Without any of the pictures, transcribe all the lines below exactly.

---------- RECORDED DATA ----------

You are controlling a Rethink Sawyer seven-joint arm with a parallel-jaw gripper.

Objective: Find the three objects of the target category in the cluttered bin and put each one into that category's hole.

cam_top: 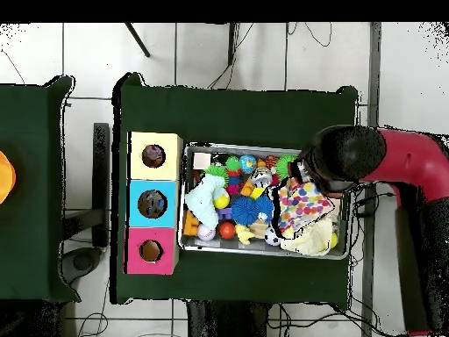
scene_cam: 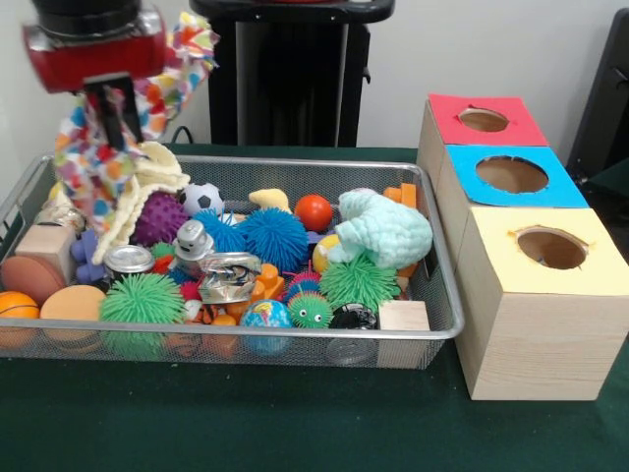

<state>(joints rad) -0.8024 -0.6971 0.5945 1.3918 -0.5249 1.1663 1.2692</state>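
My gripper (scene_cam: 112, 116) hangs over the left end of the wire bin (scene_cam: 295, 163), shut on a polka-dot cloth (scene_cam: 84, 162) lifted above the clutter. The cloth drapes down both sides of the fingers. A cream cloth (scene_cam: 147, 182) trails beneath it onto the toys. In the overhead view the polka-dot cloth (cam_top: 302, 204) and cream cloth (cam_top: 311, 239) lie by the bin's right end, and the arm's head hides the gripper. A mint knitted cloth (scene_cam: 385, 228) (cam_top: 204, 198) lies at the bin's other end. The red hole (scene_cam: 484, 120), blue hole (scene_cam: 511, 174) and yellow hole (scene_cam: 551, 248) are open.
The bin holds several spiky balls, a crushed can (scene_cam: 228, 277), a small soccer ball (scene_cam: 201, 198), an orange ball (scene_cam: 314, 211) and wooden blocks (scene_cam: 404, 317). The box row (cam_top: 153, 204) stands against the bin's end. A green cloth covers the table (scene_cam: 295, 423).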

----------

— RESPONSE TO THIS EXERCISE —
You are controlling a Rethink Sawyer seven-joint arm with a parallel-jaw gripper.

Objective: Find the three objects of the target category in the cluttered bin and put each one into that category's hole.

cam_top: 
scene_cam: 

<state>(joints rad) -0.8024 -0.6971 0.5945 1.3918 -0.5249 1.1663 1.2692</state>
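My gripper (scene_cam: 112, 116) hangs over the left end of the wire bin (scene_cam: 295, 163), shut on a polka-dot cloth (scene_cam: 84, 162) lifted above the clutter. The cloth drapes down both sides of the fingers. A cream cloth (scene_cam: 147, 182) trails beneath it onto the toys. In the overhead view the polka-dot cloth (cam_top: 302, 204) and cream cloth (cam_top: 311, 239) lie by the bin's right end, and the arm's head hides the gripper. A mint knitted cloth (scene_cam: 385, 228) (cam_top: 204, 198) lies at the bin's other end. The red hole (scene_cam: 484, 120), blue hole (scene_cam: 511, 174) and yellow hole (scene_cam: 551, 248) are open.
The bin holds several spiky balls, a crushed can (scene_cam: 228, 277), a small soccer ball (scene_cam: 201, 198), an orange ball (scene_cam: 314, 211) and wooden blocks (scene_cam: 404, 317). The box row (cam_top: 153, 204) stands against the bin's end. A green cloth covers the table (scene_cam: 295, 423).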

Nothing further is needed to complete the exercise.